Task instructions
Repeat exactly what appears from the opening line of the listing to the line with "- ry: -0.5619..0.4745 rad", inclusive.

Input for this task
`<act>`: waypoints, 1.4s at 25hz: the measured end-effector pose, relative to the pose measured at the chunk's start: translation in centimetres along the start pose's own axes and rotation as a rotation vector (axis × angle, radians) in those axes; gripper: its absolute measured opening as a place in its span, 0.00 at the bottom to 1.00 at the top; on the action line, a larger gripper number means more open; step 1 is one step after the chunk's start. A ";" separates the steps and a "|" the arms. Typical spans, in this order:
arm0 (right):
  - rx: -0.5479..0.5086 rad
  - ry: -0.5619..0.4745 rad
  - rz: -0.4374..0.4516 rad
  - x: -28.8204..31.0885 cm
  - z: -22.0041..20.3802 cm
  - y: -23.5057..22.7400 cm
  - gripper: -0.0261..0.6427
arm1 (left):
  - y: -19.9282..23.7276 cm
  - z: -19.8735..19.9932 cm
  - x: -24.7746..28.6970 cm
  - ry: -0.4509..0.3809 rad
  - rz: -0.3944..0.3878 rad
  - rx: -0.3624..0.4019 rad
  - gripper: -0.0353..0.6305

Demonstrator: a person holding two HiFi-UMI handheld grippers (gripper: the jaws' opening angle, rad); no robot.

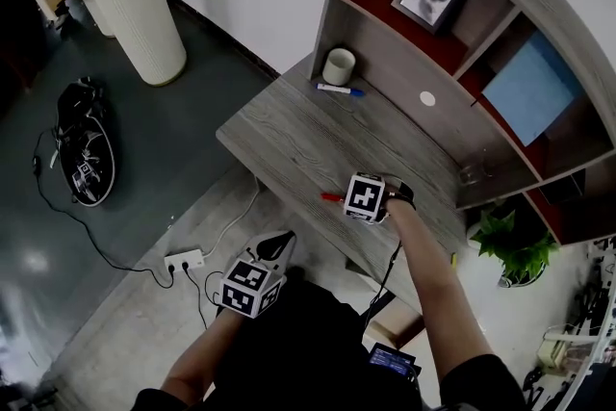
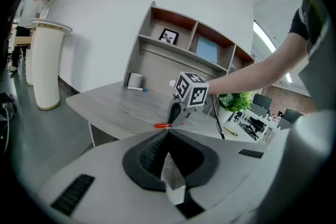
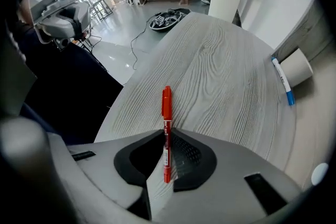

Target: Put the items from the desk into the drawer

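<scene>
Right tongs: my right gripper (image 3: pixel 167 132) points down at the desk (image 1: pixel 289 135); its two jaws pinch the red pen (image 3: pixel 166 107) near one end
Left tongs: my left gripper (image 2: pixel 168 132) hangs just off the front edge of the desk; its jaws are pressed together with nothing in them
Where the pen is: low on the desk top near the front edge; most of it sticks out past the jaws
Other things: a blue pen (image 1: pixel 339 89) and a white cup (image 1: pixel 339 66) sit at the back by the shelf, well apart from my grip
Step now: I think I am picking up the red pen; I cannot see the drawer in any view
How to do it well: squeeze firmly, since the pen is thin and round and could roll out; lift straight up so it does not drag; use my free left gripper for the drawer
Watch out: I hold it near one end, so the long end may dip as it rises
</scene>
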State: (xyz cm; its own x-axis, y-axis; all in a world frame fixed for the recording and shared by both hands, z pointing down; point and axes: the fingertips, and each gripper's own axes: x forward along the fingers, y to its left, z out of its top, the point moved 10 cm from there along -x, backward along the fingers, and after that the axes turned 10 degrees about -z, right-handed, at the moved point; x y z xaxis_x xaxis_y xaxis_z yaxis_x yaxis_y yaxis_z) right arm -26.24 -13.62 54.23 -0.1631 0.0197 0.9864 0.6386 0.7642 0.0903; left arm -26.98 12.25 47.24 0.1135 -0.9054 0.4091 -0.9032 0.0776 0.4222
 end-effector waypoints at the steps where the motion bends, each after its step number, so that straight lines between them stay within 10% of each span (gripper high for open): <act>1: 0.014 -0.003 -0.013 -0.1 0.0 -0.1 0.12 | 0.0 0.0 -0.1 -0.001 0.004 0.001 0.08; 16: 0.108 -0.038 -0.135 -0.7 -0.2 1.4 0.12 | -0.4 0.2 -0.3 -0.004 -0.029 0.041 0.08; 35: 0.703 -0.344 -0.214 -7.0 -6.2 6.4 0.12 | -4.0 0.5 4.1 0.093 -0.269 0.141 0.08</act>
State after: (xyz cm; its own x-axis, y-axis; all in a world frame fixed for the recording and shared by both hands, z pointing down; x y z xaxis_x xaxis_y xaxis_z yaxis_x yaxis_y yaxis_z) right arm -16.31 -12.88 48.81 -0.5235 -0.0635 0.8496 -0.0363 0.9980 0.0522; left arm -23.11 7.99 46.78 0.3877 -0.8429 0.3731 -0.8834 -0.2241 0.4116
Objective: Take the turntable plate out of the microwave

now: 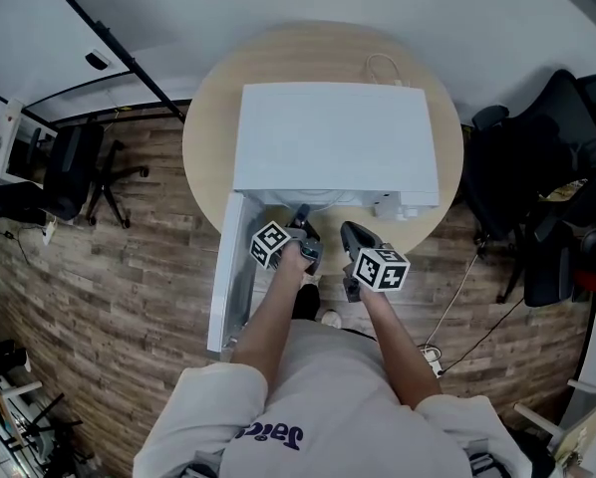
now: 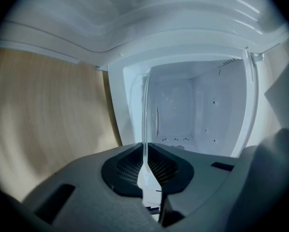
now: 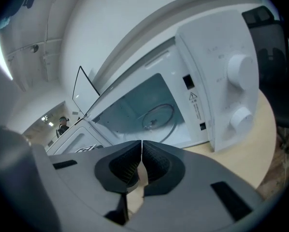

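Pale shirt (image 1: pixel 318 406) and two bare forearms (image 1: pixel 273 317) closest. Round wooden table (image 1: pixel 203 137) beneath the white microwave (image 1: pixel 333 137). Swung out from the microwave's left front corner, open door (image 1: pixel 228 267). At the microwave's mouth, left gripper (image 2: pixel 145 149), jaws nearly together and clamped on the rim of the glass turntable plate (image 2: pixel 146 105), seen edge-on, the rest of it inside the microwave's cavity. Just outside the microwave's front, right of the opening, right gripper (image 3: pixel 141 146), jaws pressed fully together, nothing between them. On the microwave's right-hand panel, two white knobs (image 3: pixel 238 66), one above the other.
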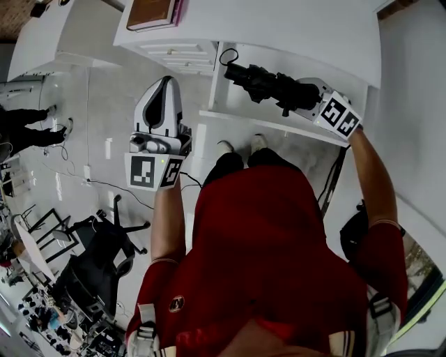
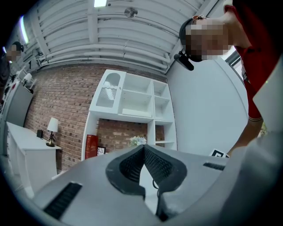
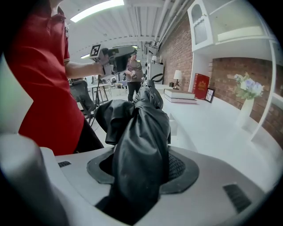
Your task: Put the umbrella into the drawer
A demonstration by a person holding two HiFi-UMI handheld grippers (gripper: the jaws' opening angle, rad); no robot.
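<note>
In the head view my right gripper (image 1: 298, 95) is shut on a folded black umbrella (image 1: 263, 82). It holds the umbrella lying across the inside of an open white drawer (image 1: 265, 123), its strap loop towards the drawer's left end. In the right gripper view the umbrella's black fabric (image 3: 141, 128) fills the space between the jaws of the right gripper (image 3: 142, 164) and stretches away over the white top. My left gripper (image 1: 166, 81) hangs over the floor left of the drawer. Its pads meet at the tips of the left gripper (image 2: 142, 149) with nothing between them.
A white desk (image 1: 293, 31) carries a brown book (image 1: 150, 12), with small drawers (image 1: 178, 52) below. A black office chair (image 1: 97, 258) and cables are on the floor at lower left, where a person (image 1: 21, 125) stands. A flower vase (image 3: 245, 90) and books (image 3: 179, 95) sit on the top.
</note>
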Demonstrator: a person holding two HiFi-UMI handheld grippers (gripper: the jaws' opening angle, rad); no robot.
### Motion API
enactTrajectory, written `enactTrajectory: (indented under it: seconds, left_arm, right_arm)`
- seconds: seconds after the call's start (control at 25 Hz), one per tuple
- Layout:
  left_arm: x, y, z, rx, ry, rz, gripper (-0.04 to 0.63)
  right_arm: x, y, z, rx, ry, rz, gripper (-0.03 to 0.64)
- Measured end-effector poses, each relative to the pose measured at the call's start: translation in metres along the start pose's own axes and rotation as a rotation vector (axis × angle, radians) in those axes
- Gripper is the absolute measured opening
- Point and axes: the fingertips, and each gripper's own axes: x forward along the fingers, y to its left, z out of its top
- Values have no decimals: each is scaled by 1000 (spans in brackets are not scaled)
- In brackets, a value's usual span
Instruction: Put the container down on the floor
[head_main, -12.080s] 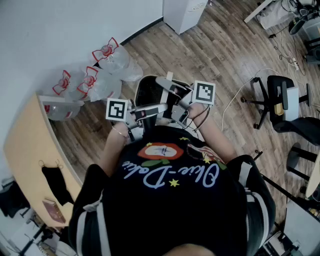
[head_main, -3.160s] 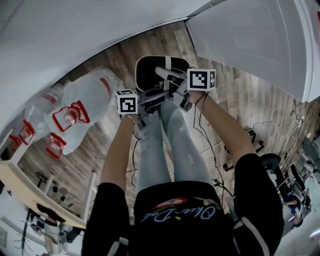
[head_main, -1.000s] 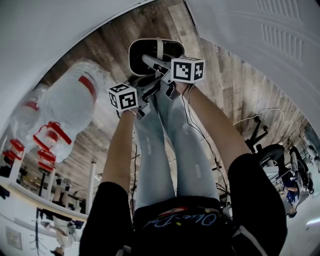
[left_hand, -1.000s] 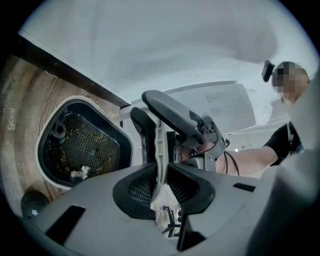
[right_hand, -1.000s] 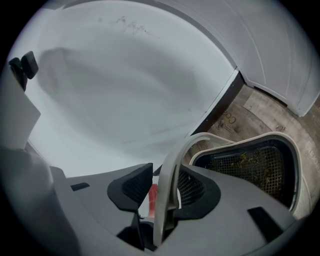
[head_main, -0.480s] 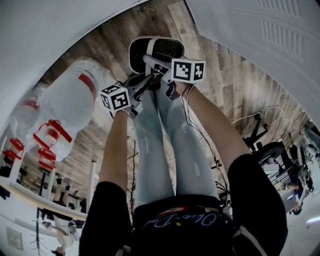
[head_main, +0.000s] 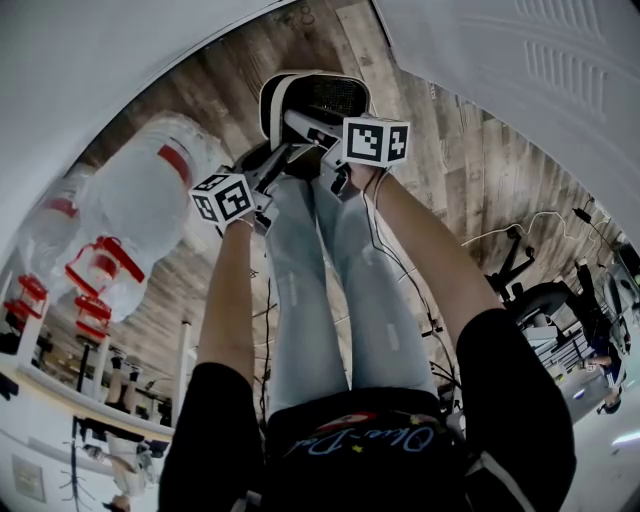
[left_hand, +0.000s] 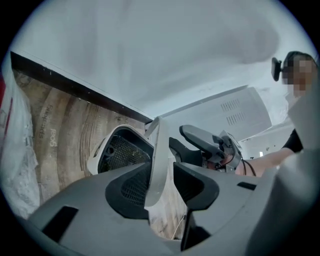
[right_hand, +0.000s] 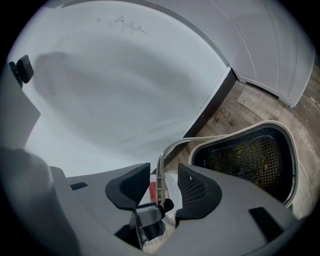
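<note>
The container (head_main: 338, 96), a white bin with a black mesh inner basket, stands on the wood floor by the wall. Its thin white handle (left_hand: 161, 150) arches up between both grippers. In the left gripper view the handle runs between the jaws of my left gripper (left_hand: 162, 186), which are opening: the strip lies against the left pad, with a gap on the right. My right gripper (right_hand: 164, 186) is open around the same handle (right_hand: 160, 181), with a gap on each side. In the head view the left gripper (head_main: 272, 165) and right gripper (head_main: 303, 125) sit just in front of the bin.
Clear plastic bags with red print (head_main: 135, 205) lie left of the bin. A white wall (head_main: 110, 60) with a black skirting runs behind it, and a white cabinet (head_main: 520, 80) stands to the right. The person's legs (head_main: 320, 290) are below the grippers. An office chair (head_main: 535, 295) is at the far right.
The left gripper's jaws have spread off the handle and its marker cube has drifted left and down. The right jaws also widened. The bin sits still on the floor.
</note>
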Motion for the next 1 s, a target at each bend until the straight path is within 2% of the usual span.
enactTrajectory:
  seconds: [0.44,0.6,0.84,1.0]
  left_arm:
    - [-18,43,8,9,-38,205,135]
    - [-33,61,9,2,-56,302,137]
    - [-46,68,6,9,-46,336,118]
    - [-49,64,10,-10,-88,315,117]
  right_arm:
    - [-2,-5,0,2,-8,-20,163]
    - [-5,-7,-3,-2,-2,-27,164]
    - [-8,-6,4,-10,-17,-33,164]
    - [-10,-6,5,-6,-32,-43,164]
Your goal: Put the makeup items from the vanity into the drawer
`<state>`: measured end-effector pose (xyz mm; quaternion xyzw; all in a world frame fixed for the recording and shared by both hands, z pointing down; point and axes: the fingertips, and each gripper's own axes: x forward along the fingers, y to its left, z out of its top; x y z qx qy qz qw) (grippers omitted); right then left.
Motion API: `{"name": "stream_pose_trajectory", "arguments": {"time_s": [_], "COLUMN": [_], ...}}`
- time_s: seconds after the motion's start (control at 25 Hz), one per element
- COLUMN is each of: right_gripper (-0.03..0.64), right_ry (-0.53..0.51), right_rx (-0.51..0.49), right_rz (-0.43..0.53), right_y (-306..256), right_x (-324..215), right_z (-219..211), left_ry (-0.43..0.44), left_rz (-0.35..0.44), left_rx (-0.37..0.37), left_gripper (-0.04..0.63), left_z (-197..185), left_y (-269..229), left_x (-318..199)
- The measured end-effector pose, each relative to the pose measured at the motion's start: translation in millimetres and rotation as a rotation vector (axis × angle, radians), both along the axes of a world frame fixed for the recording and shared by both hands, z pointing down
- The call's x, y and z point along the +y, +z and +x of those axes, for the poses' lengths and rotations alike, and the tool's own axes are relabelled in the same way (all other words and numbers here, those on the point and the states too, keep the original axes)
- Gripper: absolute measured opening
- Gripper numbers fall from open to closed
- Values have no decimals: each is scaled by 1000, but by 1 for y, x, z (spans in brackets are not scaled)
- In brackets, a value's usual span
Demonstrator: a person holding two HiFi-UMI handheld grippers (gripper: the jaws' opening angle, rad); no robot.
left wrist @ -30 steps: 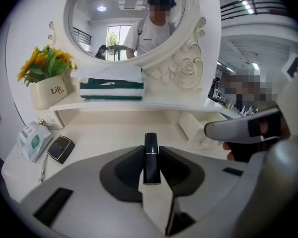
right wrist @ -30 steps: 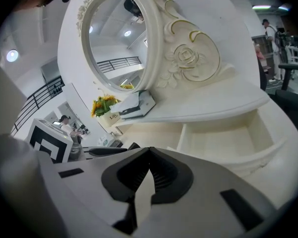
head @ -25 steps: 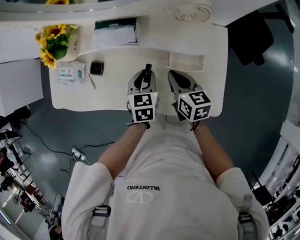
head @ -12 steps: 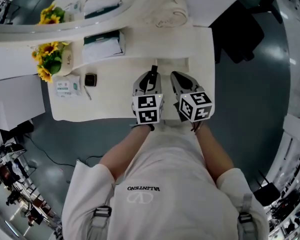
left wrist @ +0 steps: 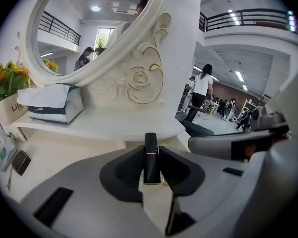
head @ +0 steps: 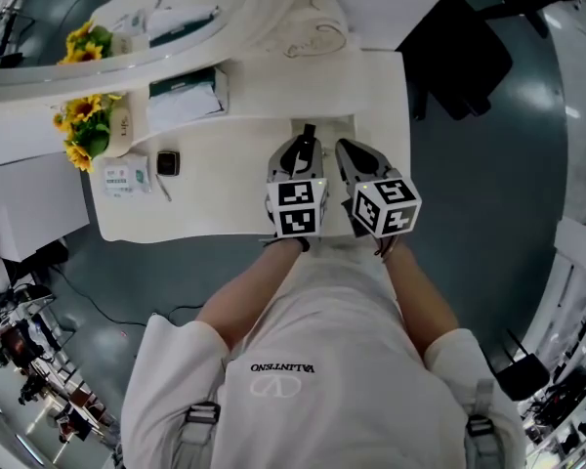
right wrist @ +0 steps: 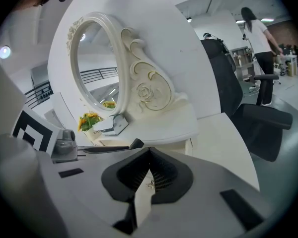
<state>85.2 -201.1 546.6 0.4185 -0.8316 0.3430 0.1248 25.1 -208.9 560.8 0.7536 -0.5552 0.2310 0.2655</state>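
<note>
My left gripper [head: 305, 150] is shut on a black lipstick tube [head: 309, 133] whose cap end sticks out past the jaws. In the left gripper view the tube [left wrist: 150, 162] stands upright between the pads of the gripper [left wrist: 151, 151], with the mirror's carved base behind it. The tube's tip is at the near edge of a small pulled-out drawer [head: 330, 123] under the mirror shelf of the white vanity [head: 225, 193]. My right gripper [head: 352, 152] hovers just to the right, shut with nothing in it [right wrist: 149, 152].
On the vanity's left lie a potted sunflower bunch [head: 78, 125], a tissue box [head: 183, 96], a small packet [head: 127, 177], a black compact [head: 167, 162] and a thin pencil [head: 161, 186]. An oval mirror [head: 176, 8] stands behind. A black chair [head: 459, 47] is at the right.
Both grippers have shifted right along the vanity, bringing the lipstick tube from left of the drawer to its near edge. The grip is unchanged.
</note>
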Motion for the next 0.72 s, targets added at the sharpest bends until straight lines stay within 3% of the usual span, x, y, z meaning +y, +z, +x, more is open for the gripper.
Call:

Reply to the exercise
`<act>`: waypoints, 1.4s at 25hz: the measured end-effector pose, relative to the pose measured at the chunk's start: translation in centimetres along the start pose's own axes and rotation as a rotation vector (axis × angle, radians) in those axes; gripper: its absolute measured opening as a place in its span, 0.00 at the bottom to 1.00 at the top; on the action line, a larger gripper number means more open; step 1 is one step after the chunk's start. A ";" separates the steps and a "|" the arms. Typical spans, in this order:
arm0 (right):
  - rx: -0.5479..0.5086 rad
  - ry: -0.5619..0.4745 rad

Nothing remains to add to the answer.